What's my bottleneck?

  • I don't know for sure if "performance tuning" is the right place for this topic, but it has to do with performance so i think this is the best place:

    We have some very large tables (350 million records) which are used in some advanced filtered queries (lots of joins / group by's / sums / etc.) Some of those queries take quite a long time (1 minute) te execute, but the query can't be optimized any further. All indexes are there, the table is designed the right way, it just takes that long because it is a big-*** query.

    BUT the problem is: custumers don't care it is a big-*** query, they just want to see the results asap, and 1 minute is too long for them. So the only other option is to improve the hardware, and here is where my real question starts: What part of my hardware causes it to run this long.

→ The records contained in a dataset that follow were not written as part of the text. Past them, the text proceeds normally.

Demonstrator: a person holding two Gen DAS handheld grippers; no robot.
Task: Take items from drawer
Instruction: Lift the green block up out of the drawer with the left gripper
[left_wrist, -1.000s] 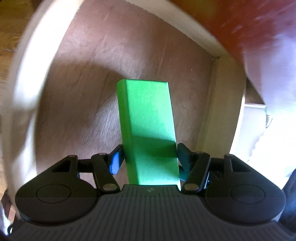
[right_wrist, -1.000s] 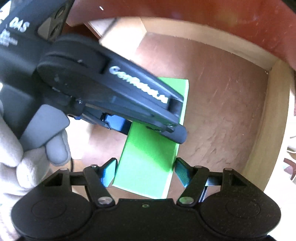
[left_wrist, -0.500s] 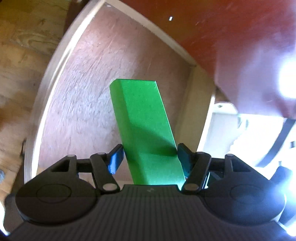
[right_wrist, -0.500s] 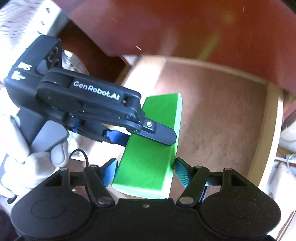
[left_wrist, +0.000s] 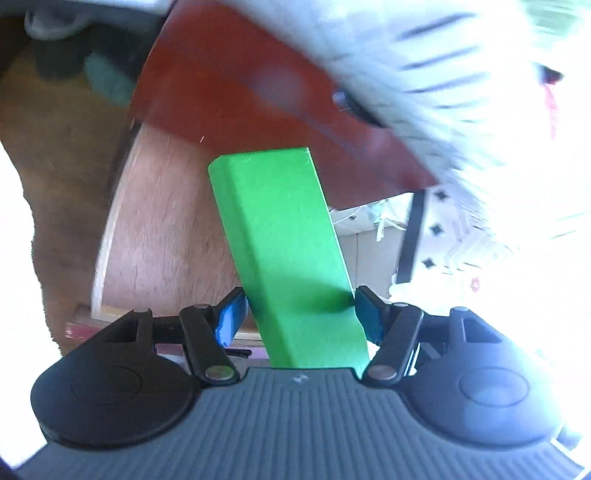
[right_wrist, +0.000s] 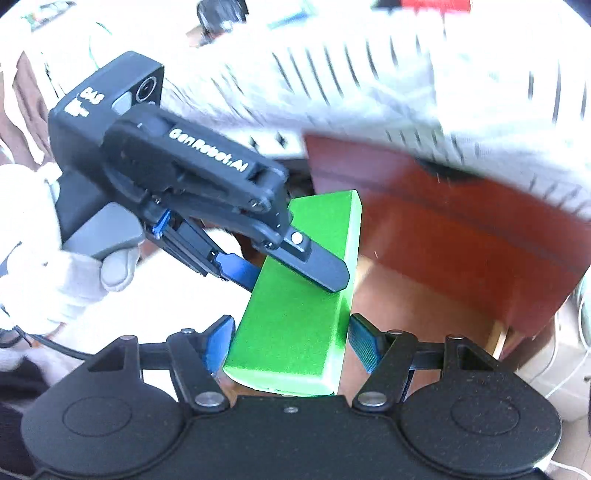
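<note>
A bright green oblong box (left_wrist: 284, 251) hangs above the open wooden drawer (left_wrist: 162, 229), clear of its floor. My left gripper (left_wrist: 300, 310) is shut on the box's near end, blue pads pressed to both long sides. In the right wrist view the same box (right_wrist: 295, 325) tilts away from me. My right gripper (right_wrist: 291, 339) is shut on its lower end. The left gripper (right_wrist: 288, 275), held by a white-gloved hand (right_wrist: 44, 258), clamps the box further up from the left. The drawer floor (right_wrist: 406, 310) shows below and to the right.
A red-brown wooden cabinet front (left_wrist: 240, 96) stands over the drawer, close behind the box's far end. A white cloth with dark stripes (right_wrist: 369, 74) lies on top of the cabinet. Wooden flooring (left_wrist: 66, 166) lies left of the drawer's pale rim (left_wrist: 101, 251).
Both grippers have lifted the green box up out of the drawer. The drawer floor has dropped away below, and the cabinet top with its striped cloth has come into view.
</note>
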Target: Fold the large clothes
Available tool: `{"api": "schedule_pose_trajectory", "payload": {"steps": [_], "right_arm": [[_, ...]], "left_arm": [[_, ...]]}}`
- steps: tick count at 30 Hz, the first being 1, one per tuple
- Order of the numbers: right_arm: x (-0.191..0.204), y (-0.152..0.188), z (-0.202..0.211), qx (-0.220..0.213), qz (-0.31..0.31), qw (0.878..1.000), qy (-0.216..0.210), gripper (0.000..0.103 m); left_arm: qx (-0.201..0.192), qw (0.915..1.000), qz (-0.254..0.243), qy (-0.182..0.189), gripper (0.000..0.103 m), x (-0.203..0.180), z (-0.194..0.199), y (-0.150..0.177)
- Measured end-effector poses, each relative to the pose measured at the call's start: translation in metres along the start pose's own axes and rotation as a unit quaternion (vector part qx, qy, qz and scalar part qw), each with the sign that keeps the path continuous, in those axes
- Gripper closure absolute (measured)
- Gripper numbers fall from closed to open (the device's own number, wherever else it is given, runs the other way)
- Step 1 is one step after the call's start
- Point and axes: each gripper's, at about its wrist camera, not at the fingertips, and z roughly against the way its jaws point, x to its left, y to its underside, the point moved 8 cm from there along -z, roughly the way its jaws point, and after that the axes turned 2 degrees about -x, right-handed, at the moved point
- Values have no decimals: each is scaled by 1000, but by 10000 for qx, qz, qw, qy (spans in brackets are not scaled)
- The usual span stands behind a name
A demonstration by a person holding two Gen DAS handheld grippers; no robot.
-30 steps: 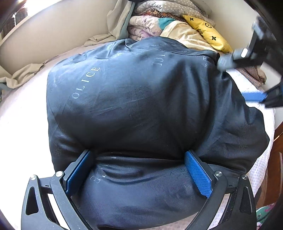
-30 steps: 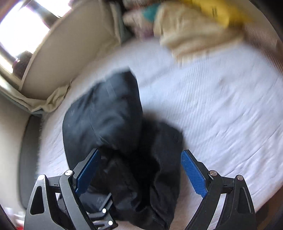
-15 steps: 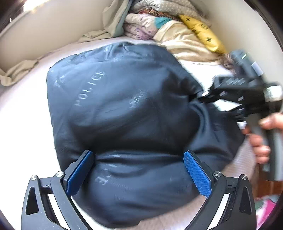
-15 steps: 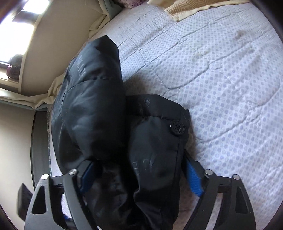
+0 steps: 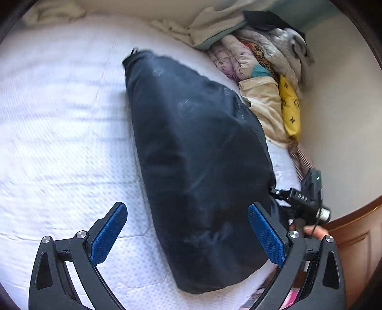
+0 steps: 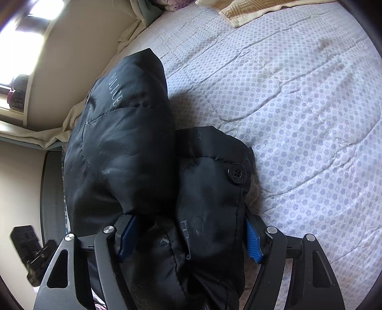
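A dark padded jacket (image 5: 198, 152) with "POLICE" lettering lies bunched on the white quilted bed (image 5: 59, 133). My left gripper (image 5: 186, 206) hovers open above its near end; the jacket sits close to the right finger, and neither pad grips it. In the right wrist view the jacket (image 6: 124, 147) is doubled over, with a black button (image 6: 237, 175) on the lower fold. My right gripper (image 6: 188, 226) is closing, and both blue pads press on that thick bundle. The right tool's black body (image 5: 308, 202) and a person's fingers (image 5: 315, 232) show beside the jacket.
A pile of folded bedding (image 5: 253, 62) and a yellow pillow (image 5: 290, 107) sit against the cream wall. A wooden bed frame (image 5: 353, 238) curves at the right. A beige blanket (image 6: 248, 12) lies at the bed's far end. A black object (image 6: 26, 240) stands beyond the bed's edge.
The left gripper swung left and rolled, so the jacket now sits toward its right finger with bare bed at left. The right gripper dropped onto the folded bundle and its jaws narrowed around it.
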Motion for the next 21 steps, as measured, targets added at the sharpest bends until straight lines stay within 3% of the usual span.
{"api": "schedule_pose_trajectory", "payload": {"steps": [5,11,21], "right_arm": [[-2,-1,-4,8,-9,10000,-32,31],[-3,-2,-5,26,6,10000,-69,30],[-3,-7,-9,36,15,10000,-86,29]], "left_arm": [[11,9959,685,587,1,12,-16,1],[104,9892,1177,872,1,18,-47,-8],[180,9793,1357,1492,1,19,-71,0]]}}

    The disk doesn't seem to be the problem, when the query is running the MB/s is about 50mb/s, while it can handle 10 times as much. Besides: There is 40gyg of memory available, so most of the data will be in memory. The processer usage is during the execution of the query 60 - 90%, and my college's opinion is that a faster processer wouldn't help since it doesn't use all of it's capacity now and therefore this is not the bottleneck.

    Conclusion: There is no real bottleneck, the server runns smooth, but i want this query to run faster.....

  • When the query isn't running, what is your processor usage?

    Jason...AKA CirqueDeSQLeil
    _______________________________________________
    I have given a name to my pain...MCM SQL Server, MVP
    SQL RNNR
    Posting Performance Based Questions - Gail Shaw[/url]
    Learn Extended Events

  • You mentioned all the design is the right way, just to get an Idea, have you also used Database Partitioning? and what about the Number of Data Files and Filegroups?

    Is the Database used purely by the reporting Solution (where Query's are taking 1 Min) or it is a transaction based system with reporting application also reads simultaneously.


    Bru Medishetty

    Blog -- LearnSQLWithBru

    Join on Facebook Page Facebook.comLearnSQLWithBru

    Twitter -- BruMedishetty

  • 9 times out of 10 , the query can be more more efficient.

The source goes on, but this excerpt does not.